The line has been served every two hours every day by the Porta-Express (RE 78: Nienburg–Bielefeld) since the 2017/18 timetable change. Previously, this only ran on this line on weekdays, while on the weekend, it ran on the Minden–Nienburg–Verden–Rotenburg (Wümme) route. It is operated with four-part Stadler FLIRT (class 429) diesel multiple units that are owned by eurobahn. The rolling stock that has been used since mid-January originally belonged to Westfalenbahn and still ran in its livery in March 2018. The first train runs to Bielefeld at 7:09 from Nienburg and in the opposite direction at 05:24 from Bielefeld. Both do not run on Sundays. The last trains depart at 21:09 from Nienburg and at 19:24 from Bielefeld; both timings are new since Eurobahn took over. The train from Minden at 8:01 starts, except on Sundays, in Rheda-Wiedenbrück at 7:04. In Nienburg, there is a direct connection to the Regional-Express service RE8 from/to Bremerhaven-Lehe via Bremen. There are some additional RE 78 services, that run only between Minden and Bielefeld.

The average speed on the Minden–Nienburg section is 66 km/h and the maximum speed is 80 km/h.

=== Freight===

Freight traffic runs on the line, including to the Heyden Power Station in Petershagen. Train can only cross on the otherwise single track only in Leese-Stolzenau and to the south of Nienburg.

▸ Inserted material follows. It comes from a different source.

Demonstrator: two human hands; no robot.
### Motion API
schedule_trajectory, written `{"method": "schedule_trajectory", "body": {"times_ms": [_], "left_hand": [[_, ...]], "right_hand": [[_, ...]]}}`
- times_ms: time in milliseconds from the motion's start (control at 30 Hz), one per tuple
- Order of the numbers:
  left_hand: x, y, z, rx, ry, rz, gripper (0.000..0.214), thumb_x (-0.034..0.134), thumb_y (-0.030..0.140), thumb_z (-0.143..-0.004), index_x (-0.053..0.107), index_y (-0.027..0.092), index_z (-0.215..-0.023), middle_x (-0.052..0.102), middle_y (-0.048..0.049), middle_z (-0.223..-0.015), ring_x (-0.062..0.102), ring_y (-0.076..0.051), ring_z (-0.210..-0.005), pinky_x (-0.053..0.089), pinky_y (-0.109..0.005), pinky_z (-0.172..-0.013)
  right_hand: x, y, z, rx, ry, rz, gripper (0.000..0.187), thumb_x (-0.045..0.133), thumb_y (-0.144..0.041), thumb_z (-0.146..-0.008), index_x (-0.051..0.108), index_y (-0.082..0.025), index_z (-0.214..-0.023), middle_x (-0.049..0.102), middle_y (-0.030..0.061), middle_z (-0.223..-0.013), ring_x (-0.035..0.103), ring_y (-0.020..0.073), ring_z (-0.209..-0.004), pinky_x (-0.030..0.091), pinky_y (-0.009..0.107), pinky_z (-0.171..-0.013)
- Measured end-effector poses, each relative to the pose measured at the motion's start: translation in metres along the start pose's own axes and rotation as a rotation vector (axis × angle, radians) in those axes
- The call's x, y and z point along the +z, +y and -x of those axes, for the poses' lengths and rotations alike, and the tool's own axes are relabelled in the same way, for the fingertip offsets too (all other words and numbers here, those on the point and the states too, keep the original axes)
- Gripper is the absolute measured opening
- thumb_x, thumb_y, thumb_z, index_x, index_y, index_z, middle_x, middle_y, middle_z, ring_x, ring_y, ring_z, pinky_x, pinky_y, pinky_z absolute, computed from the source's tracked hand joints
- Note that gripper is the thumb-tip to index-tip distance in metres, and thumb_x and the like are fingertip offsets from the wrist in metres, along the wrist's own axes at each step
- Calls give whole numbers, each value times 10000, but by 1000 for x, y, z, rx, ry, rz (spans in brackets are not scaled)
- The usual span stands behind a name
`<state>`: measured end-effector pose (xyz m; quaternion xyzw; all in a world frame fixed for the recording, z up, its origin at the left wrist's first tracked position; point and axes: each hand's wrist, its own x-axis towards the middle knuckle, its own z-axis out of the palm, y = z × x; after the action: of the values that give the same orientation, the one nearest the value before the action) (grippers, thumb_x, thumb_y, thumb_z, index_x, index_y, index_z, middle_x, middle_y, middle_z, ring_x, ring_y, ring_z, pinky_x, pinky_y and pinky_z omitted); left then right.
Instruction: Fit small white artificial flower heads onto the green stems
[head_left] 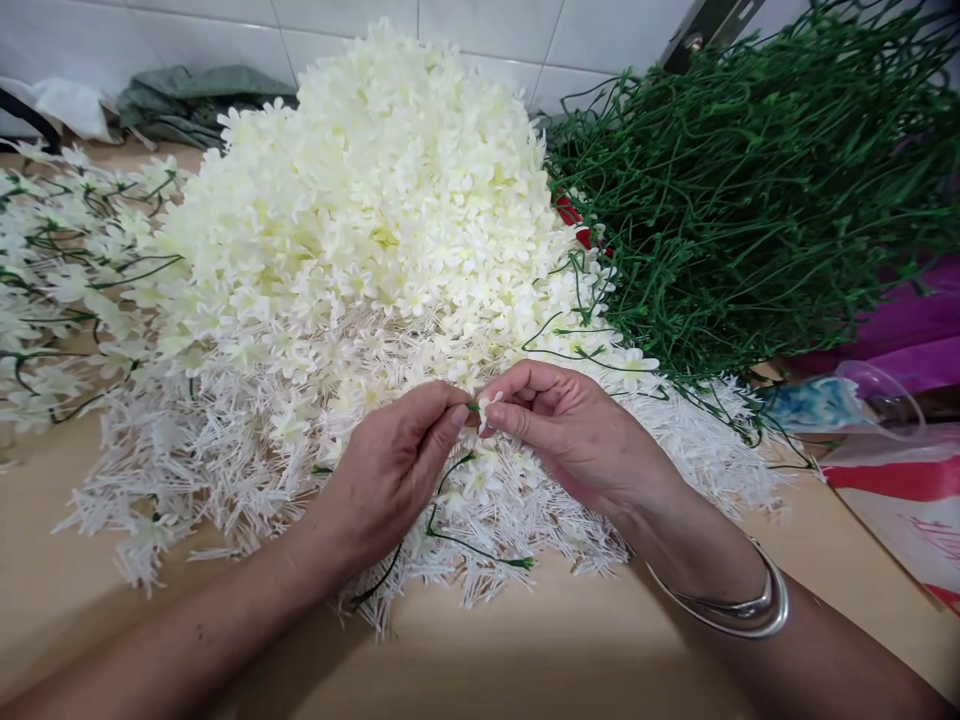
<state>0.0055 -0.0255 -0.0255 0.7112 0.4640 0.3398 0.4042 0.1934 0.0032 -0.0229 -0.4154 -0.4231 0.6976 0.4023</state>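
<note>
Near the middle of the view my two hands meet over a pile of white artificial flowers. My left hand pinches a green plastic stem close to its tip; the stem's other branches hang below the fingers. Between the thumb and fingers of my right hand is a small white artificial flower, touching the stem's tip. Whether the flower is seated on the stem I cannot tell. Behind and around the hands spreads the heap of cream-white blossoms, with thin white stalk pieces along its front.
A large bundle of green plastic stems lies at the back right. Stems with flowers on them lie at the left. A clear plastic cup, a red-and-white bag and purple material are at the right. Tiled wall stands behind.
</note>
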Motion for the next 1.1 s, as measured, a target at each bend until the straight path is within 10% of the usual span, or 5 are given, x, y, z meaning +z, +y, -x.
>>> {"method": "schedule_trajectory", "body": {"times_ms": [1100], "left_hand": [[-14,-1,-6,-74,-156,192,390,482,326,-1065,510,193,-700,445,61,-619,421,-91,-582,331,-224,-552]], "right_hand": [[-2,5,-2,-21,-115,16,264,939,-364,-734,712,-230,-745,698,-31,-736,639,119,-718,526,289,-729]]}}
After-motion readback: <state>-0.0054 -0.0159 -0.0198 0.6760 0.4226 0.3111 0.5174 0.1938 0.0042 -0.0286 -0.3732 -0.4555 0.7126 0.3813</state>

== Operational features ==

The line was still notable (as of 2013) in operational and railway technical terms because it is consistently equipped with mechanical safety technology, including semaphore signals. A number of abandoned stations are still recognisable on the basis of abandoned platform edges, characteristic entrance buildings with historical addresses and old freight loading facilities. The unrestricted level crossings are still only protected by the sounding of warning sirens.